Dans C'est green, Lille
Scroll par là

La nouvelle a fait le tour de la Braderie en quelques heures : depuis samedi, le bar de la rue Royale propose une boisson en échange d’une bouteille remplie de mégots. Face à l’engouement, Guillaume le gérant, veut pérenniser le concept.

Surpris, ému et forcément un peu fier de cette jeunesse.” Voilà comment Guillaume s’est senti quand il a fait le bilan de son week-end de Braderie. Déjà, parce que cette édition était bien cool mais surtout parce que son idée d’offrir une boisson contre une bouteille remplie de mégots a plus que bien marché.

On a deux sacs de 100 litres pleins à craquer et un troisième qui commence à bien se remplir, détaille-t-il. Encore tout à l’heure, j’ai vu passé quatre jeunes qui avait récupéré une bouteille dans la poubelle d’à côté pour la remplir : pourquoi j’arrêterai ce mouvement ?

Le bar en a récupérer des dizaines comme ça depuis samedi dernier.

Le Privilège n’a pas inventé le fill the bottle challenge, ni l’échange contre une boisson. Mais Guillaume ne regrette pas une seconde de l’avoir copié et lancé à Lille. “C’est l’un de mes collègues qui sait que je suis de plus en plus adepte des alternatives écolos pour le bar qui m’en a parlé cet été. Un bar a Barcelone offrait une bière contre une bouteille remplie de mégots pour éviter de les retrouver sur la plage.

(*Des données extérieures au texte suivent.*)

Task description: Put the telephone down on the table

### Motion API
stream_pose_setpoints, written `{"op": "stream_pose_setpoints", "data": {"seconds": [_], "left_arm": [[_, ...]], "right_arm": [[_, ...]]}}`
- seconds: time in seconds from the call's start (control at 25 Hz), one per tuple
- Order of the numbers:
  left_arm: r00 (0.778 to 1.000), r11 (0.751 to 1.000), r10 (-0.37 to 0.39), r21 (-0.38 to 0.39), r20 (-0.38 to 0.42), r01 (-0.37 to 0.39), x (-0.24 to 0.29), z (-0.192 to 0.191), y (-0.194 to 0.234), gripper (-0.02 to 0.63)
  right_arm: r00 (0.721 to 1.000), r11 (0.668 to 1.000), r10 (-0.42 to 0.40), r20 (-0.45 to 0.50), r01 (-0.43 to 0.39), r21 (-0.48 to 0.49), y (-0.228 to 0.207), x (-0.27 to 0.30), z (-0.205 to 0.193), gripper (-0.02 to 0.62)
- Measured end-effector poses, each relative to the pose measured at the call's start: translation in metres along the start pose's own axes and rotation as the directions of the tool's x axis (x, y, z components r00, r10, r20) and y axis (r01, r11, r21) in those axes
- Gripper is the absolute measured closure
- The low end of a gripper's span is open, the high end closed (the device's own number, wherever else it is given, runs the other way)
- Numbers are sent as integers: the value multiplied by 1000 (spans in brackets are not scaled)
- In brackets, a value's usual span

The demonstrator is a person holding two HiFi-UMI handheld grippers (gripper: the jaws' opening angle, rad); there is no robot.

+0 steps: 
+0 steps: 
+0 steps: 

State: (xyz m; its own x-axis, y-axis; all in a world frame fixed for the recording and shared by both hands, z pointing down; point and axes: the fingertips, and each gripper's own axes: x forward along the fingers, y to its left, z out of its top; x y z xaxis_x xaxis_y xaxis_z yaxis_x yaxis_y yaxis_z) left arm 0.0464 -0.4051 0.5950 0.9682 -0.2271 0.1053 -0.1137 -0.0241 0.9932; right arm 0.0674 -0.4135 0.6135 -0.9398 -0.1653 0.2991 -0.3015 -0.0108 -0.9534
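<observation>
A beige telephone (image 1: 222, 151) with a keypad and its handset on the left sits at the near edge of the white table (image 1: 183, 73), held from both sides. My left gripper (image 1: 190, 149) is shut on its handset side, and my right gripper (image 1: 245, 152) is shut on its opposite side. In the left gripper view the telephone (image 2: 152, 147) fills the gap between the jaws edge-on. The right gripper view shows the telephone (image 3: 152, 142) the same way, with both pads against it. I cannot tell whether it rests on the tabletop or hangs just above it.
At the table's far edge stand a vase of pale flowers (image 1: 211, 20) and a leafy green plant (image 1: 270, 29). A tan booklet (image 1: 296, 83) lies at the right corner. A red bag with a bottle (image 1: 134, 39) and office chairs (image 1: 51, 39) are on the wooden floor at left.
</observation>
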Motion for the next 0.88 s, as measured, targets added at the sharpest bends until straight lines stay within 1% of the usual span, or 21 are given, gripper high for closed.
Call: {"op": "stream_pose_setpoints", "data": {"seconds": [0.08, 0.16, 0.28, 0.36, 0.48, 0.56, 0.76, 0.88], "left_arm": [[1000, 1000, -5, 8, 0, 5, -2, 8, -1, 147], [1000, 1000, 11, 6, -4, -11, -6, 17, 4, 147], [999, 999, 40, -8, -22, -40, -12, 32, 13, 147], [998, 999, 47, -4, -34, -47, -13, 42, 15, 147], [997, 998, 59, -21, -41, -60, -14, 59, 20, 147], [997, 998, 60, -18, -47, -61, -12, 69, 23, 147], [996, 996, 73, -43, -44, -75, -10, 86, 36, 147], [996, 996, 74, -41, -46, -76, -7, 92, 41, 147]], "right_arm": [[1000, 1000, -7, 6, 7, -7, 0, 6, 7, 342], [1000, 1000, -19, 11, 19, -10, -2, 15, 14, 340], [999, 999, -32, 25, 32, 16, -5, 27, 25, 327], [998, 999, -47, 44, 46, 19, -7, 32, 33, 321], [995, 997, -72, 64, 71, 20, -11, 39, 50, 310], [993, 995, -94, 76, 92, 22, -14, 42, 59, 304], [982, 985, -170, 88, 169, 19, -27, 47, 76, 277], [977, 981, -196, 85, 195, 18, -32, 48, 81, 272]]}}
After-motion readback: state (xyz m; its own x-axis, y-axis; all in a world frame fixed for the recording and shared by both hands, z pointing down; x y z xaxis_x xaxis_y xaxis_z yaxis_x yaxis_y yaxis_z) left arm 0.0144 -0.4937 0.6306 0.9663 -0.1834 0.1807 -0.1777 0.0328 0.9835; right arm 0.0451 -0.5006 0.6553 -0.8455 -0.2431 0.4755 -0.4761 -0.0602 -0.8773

Ça m’a parlé directement“.

Jusqu’à décembre (au moins)

Le temps de bosser la comm’, la Braderie était là. “Ce n’était pas fait exprès mais avouez que ça tombait à pic vu les déchets qu’on produit en un week-end. Un petit geste écolo n’était pas de trop.” Quand on sait qu’un seul mégot peut contaminer 500 litres d’eau, c’est sûr que ça fait réfléchir deux fois avant de jeter le sien.

Et à ceux qui retourneraient le principe pour l’accuser de promouvoir l’alcool, Guillaume fait juste remarquer que “ça marche aussi avec les softs“. Mieux, le gérant peut continuer le dispositif puisque son brasseur l’aide dans cette démarche en offrant la moitié des verres offerts (houblonnés ou non). “Et certains viennent juste déposer les bouteilles sans rien demander en retour.

Que va donc faire le bar de tous ces mégots ? Pour l’instant, ils sont stockés avant de partir vivre une nouvelle vie de fibre plastique grâce au recyclage via TchaoMégot (on vous en reparle très vite d’ailleurs).

Tout est donc prêt pour continuer à récolter les bouteilles qui sentent le tabac froid “au moins jusque fin décembre. On verra si on prolonge pour 2020“, conclut Guillaume avec le sourire (et plein de nouvelles idées en tête).